The Restorative Practices project is aimed at connecting like minded organizations focused on sustainability and bioart practices as a way to enhance better future transmission of knowledge and build new realities through this intersection.

Connecting Sustainability & Bioart

Our Goals

General common objectives:

  • Enhance and promote training and skills of creative professionals based in remote areas as a way to fix population, generate stable jobs and democratize the access to culture in remote areas.
  • Contribute to the formation of a culture of sustainability within the creative sectors and their practices.
  • Reinforce research and experimentation dynamics based on open source and open science from a Feminist perspective within rural contexts
  • Analyze and shape the terrain for network culture, aiming to establish a constant dialogue, building cooperative models as a result of symbiotic processes connecting rural systems within and beyond.

Shape Terrain

for network culture

Experiment

in rural settings

contribute to developing a more sustainable environment by opening up practices based on a free culture frameworks

The Project

Recent transdisciplinary relationships between Art, Science and Technologies have led to the generation of hybrid contexts that not only have provided new conceptual and practical framework for artistic research, but have also led to paradigm shifts affecting other areas of knowledge/cultural areas.

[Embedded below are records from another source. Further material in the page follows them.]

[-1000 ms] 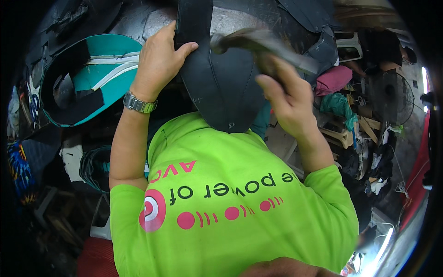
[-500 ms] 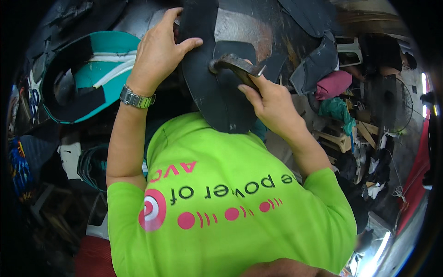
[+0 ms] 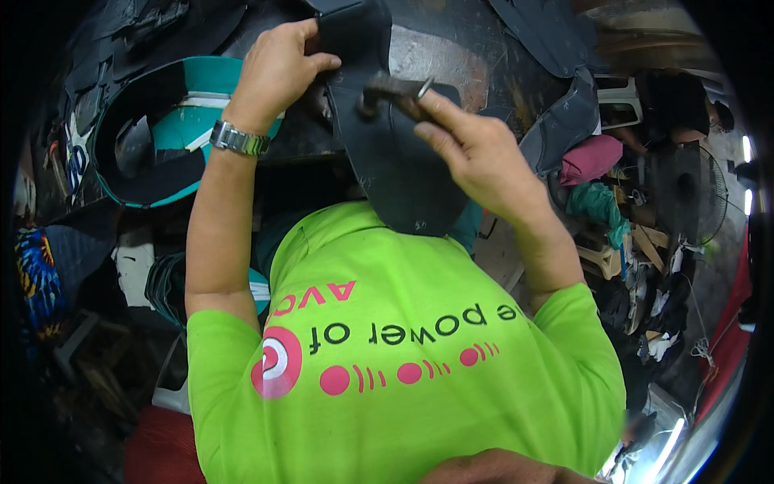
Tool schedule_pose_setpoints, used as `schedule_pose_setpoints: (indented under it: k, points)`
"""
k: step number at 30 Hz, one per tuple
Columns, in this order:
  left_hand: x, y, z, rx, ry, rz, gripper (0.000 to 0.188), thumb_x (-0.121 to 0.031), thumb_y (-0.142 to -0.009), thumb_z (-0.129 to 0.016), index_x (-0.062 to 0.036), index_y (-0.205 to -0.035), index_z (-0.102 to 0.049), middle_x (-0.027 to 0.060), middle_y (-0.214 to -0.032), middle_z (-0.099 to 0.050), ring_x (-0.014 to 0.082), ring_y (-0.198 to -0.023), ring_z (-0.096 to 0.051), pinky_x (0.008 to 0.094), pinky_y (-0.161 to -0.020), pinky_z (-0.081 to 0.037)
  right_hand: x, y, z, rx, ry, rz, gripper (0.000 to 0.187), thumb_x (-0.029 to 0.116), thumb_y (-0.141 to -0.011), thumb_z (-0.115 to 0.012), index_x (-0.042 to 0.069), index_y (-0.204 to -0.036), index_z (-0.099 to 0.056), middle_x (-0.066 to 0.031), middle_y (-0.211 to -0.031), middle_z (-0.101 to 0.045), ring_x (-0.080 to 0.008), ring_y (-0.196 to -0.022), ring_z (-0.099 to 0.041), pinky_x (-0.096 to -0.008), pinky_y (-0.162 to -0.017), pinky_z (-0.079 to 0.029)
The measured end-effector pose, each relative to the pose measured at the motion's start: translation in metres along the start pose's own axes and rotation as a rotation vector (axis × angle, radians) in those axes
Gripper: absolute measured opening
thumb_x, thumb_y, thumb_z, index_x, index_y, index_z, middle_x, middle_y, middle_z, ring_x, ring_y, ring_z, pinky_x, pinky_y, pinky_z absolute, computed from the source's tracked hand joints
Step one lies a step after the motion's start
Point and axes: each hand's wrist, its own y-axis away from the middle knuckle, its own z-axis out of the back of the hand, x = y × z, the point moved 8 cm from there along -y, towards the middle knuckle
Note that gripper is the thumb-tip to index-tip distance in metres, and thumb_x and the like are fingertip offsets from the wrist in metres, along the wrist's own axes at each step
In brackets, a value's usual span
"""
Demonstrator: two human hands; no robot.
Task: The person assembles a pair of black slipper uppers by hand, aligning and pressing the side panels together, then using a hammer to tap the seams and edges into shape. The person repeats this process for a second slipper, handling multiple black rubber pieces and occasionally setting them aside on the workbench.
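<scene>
The left hand [image 3: 278, 73] has moved forward, gripping the black panel [image 3: 407, 181] across the edge of the table [image 3: 455, 18], while the right hand [image 3: 482, 153] grips the hammer [image 3: 393, 88], which could strike the thumb [image 3: 325, 61] if the panel slips.

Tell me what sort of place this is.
Probably a small workshop that works sheet material: the right hand grips a hammer over a shaped dark panel, and a teal-and-black curved piece and blue-handled scissors lie on the left.
</scene>
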Motion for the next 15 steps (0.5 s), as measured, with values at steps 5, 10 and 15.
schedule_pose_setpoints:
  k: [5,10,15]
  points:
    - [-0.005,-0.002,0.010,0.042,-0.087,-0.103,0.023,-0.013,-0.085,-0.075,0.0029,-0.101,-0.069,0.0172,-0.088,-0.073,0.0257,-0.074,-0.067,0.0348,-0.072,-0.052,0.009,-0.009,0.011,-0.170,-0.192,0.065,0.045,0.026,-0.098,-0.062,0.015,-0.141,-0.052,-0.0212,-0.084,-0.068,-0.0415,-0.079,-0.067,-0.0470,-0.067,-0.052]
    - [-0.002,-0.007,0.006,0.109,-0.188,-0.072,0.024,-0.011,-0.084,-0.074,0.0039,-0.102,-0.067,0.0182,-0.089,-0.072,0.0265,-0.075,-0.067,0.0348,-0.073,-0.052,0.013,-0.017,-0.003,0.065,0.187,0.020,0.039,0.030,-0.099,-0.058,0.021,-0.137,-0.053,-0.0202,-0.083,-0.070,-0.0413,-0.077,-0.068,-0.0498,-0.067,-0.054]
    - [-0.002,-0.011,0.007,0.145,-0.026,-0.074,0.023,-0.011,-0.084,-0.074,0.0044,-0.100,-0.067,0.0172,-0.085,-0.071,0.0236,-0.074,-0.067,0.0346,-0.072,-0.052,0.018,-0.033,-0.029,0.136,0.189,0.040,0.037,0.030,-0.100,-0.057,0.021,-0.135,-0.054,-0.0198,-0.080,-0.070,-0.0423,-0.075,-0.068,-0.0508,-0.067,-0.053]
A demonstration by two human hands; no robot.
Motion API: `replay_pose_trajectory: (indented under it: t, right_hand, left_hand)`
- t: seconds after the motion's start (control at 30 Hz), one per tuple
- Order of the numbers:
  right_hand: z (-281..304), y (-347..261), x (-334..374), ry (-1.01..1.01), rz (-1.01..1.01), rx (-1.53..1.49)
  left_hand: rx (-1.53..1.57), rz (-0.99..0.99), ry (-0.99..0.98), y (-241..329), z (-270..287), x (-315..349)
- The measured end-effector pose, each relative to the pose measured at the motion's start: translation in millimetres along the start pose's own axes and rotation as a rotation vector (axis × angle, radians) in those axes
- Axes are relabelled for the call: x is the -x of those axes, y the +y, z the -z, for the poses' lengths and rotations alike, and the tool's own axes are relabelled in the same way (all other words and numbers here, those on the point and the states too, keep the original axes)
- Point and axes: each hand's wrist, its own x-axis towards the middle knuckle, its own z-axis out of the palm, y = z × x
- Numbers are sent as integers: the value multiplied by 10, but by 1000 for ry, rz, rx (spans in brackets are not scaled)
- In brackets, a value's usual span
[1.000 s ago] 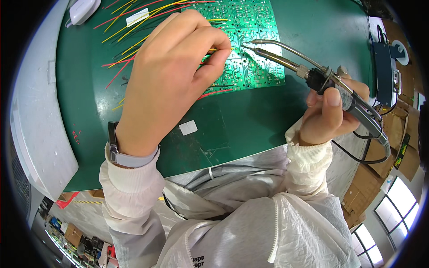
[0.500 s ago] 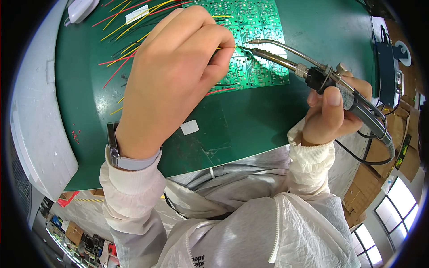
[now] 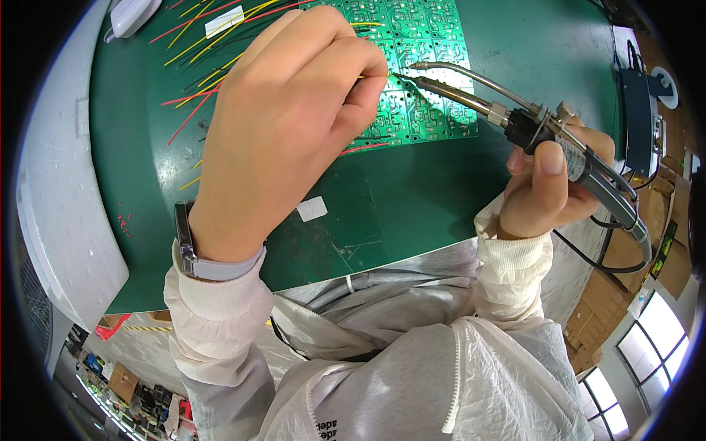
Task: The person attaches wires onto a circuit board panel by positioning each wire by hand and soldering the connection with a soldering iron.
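My left hand [image 3: 287, 132] is over the left part of a green circuit board panel [image 3: 434, 114], thumb and fingertips pinched on a thin yellow wire [image 3: 361, 77]. Most of that wire is hidden by the hand. My right hand [image 3: 548, 184] grips a soldering iron [image 3: 456, 95] by its dark handle, with a thin metal tube [image 3: 478, 76] clamped alongside. The iron's tip points left and meets the board just beside my left fingertips; the exact contact is too small to make out. Red, yellow and black wires [image 3: 193, 51] fan out leftward from beneath my left hand.
A green mat [image 3: 412, 191] covers the table. White labels lie on it, one [image 3: 312, 209] near the front. Red scraps [image 3: 123, 224] are at left, beside a white foam wall [image 3: 62, 191]. A dark blue box [image 3: 638, 121] stands at right, near the iron's cable [image 3: 610, 269].
My right hand and the soldering iron have shifted very slightly to the right. My left hand keeps its pinch in nearly the same place.
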Motion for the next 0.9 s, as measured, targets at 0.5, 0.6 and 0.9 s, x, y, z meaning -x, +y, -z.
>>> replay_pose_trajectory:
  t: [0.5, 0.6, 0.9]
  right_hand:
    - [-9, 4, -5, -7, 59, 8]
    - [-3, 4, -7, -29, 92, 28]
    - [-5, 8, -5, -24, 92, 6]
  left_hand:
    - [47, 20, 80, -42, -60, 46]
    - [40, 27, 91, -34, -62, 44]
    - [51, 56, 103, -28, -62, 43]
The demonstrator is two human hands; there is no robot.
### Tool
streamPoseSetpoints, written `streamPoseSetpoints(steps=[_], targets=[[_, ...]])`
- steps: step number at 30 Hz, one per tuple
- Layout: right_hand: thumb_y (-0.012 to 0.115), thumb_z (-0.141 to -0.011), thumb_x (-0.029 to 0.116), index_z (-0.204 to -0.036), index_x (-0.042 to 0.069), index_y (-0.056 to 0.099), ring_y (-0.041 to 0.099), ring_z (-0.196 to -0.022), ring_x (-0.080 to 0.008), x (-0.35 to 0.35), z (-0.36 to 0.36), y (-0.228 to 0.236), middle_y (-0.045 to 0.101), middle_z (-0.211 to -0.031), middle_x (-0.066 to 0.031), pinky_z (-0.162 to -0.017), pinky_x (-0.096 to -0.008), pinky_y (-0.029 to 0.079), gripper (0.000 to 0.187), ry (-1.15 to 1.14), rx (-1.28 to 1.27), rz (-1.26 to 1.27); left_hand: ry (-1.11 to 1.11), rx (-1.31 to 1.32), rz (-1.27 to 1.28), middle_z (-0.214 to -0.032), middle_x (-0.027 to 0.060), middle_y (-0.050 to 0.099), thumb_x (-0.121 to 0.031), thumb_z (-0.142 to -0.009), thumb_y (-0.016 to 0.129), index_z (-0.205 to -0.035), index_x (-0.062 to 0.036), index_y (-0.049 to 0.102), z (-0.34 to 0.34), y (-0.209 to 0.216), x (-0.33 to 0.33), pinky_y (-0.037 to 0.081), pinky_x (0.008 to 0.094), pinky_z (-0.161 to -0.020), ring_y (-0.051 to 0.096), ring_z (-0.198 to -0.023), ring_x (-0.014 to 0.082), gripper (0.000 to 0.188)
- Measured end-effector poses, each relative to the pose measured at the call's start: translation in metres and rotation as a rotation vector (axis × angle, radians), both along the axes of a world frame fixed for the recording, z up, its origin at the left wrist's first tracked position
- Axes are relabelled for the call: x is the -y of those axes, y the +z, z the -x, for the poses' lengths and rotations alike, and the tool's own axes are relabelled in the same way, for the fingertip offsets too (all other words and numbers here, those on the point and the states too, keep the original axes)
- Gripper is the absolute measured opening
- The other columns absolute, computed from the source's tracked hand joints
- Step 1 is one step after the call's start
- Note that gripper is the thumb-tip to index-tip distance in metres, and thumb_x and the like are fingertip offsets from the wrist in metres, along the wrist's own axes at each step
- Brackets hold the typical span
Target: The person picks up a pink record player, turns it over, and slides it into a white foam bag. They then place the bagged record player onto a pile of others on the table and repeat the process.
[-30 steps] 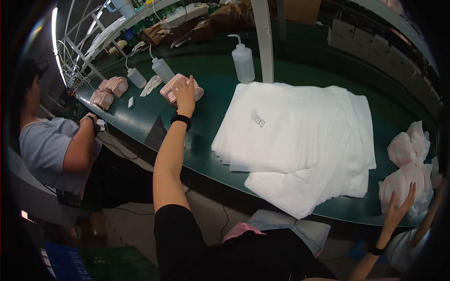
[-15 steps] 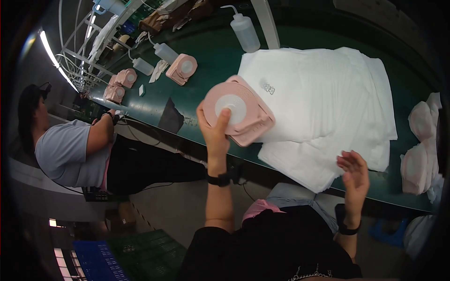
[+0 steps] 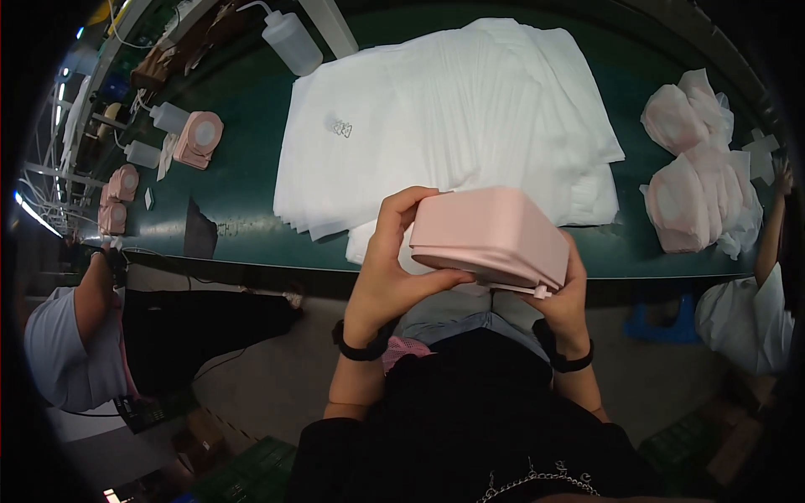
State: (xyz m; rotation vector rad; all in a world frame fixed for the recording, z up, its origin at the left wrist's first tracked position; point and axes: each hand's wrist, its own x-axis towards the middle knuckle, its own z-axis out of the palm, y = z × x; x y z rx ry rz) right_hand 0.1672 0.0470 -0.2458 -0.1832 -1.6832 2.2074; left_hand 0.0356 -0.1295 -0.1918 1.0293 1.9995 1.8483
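Both my hands hold a pink plastic device [image 3: 496, 226], a boxy casing tilted so that its smooth side faces up. My left hand [image 3: 390, 260] grips its left end, thumb along the lower edge. Around the right end wraps my right hand [image 3: 568, 293], its fingers partly hidden behind the casing. A small pale tab sticks out at the lower right corner. The round disc seen earlier is turned away from view. Just beyond the device lies a broad stack of thin white bags [image 3: 444, 117] on the green table [image 3: 251, 239].
Several similar devices in white wrapping [image 3: 692, 197] sit at the right. Bare pink devices [image 3: 199, 140] and squeeze bottles [image 3: 293, 44] stand to the left and at the back. One co-worker [image 3: 71, 335] is at the left; another's arm [image 3: 771, 226] reaches in at the right.
My left hand has brought the device toward my body and turned its disc away. My right hand, empty before, now grips its other end. The view has swung right.
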Motion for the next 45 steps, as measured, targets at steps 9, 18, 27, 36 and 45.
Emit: streamPoseSetpoints(steps=[9,18,27,36,45], targets=[[0.079,-0.062,0.009,-0.128,-0.004,0.037,0.055,-0.106,-0.0258,-0.023,-0.02,0.051,0.059,-0.114,-0.0167,-0.091,-0.0342,0.042,0.079,-0.147,-0.259,-0.781,-0.078,-0.03,0.107,-0.116,0.0112,0.056,-0.007,-0.065,0.079,-0.123,-0.0025,0.043,-0.015,-0.043,-0.026,0.045,0.032,-0.091,0.052,-0.113,0.0212,0.069],[0.072,-0.069,0.006,-0.137,-0.002,0.026,0.048,-0.117,-0.031,-0.025,-0.033,0.052,0.045,-0.13,-0.0222,-0.097,-0.038,0.038,0.083,-0.04,-0.11,-0.528,-0.15,0.359,-0.004,-0.116,0.012,0.057,-0.022,-0.079,0.07,-0.122,0.0019,0.045,-0.02,-0.067,-0.023,0.047,0.0283,-0.084,0.057,-0.102,0.0185,0.055],[0.062,-0.079,0.008,-0.14,0.002,0.02,0.039,-0.125,-0.034,-0.04,-0.017,-0.002,0.033,-0.136,-0.0214,-0.096,-0.0393,0.043,0.074,0.293,-0.039,1.067,-0.126,0.428,0.156,-0.118,0.0172,0.055,-0.027,-0.094,0.048,-0.123,0.0024,0.047,0.014,0.004,-0.005,0.045,0.032,-0.088,0.054,-0.108,0.0243,0.041],[0.054,-0.087,0.009,-0.134,-0.002,0.025,0.043,-0.12,-0.0339,-0.04,-0.004,-0.004,0.035,-0.126,-0.0162,-0.095,-0.0419,0.047,0.057,0.55,-0.327,2.12,0.364,-0.666,0.791,-0.131,0.019,0.043,-0.015,-0.09,0.049,-0.126,-0.0047,0.047,0.029,-0.061,-0.009,0.035,0.044,-0.098,0.039,-0.121,0.0371,0.038],[0.049,-0.089,0.012,-0.137,0.002,0.023,0.041,-0.123,-0.0293,-0.028,-0.002,0.006,0.033,-0.136,-0.0144,-0.102,-0.0423,0.036,0.055,-0.38,-0.176,0.379,0.309,-0.663,0.733,-0.118,0.0174,0.047,-0.003,-0.079,0.058,-0.118,-0.0023,0.05,0.024,-0.045,-0.012,0.038,0.0399,-0.093,0.045,-0.108,0.0337,0.039]])
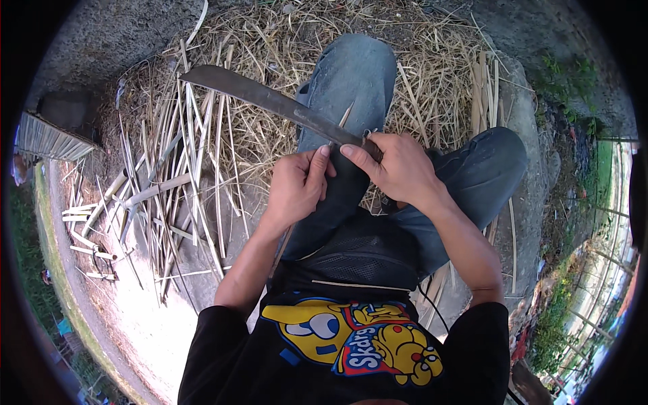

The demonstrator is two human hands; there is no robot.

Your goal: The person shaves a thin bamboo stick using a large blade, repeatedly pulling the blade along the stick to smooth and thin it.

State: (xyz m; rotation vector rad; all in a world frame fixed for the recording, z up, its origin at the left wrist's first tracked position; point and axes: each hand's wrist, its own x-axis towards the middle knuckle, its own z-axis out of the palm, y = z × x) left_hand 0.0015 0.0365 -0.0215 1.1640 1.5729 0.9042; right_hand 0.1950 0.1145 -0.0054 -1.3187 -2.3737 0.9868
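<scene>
A long machete [270,101] with a dark, worn blade slants across my raised knee, its broad tip toward the far left. My right hand [405,165] is closed round the handle end, the thumb pressed along the base of the blade. Close beside it, my left hand [297,185] pinches a thin bamboo strip [346,116]. The strip's pointed far end shows beyond the blade, which crosses over it. Its other end seems to come out below my left wrist. The fingertips of both hands almost meet over my jeans [354,74].
Split bamboo strips [192,145] lie in a loose heap at the left, with thicker bamboo pieces [158,190] among them. Dry shavings [263,44] cover the ground ahead. More strips [482,91] lie at the right. A black pouch [364,250] rests on my lap, a loose strip across it.
</scene>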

With our Restorative Practices project we are  inviting creative audiences in the rural urban areas helping to solve real-world sustainability problems, contributing to sustainable changes in society to ensure that we will  engage students and creatives into our proposal to think together through BioArt practices.


We argue that to pursue actual changes that will help create a more just world, we need to think differently about ourselves, the world, and our connections within it, and apply that thinking to educational art practice and systems change. Not only emphasize systems-thinking and communities of practice perspectives, but apply the extra step taken by critical posthumanism which sees the organizational collective in terms of human and nonhuman groupings in which all elements share agency. This is why we think it is necessary to adopt posthumanist perspectives in which our practices as BioArt practitioners are inscribed.


Summarizing, Restorative Practices will join efforts for achieving these common goals and ensure better social collaborative networks and enhance capacities in order to shift the paradigm in these challenging times.


We consider that the new trans-disciplinary creative sectors in which we are entangled can have a huge and positive impact in the creation of this new paradigm that we call Restorative practices.


Our project will contribute to develop a more sustainable environment by opening up our practices based on a free culture framework, generating networks and interest around them, enabling a flow of exchange of innovation across creative sectors focusing on revaluation of rural contexts and its knowledge heritage.


With strong focus on ecology, feminist values, engagement with citizens (both physically and virtually through digital collaboration platform) project provides transnational infrastructure for: innovation and joined creations, co-production, cooperation, learning and connection, inclusion and appreciation of cultural and individual diversity, preservation of existing traditional local heritage and collaborative generation of new EU creative heritage that project seeks to incubate.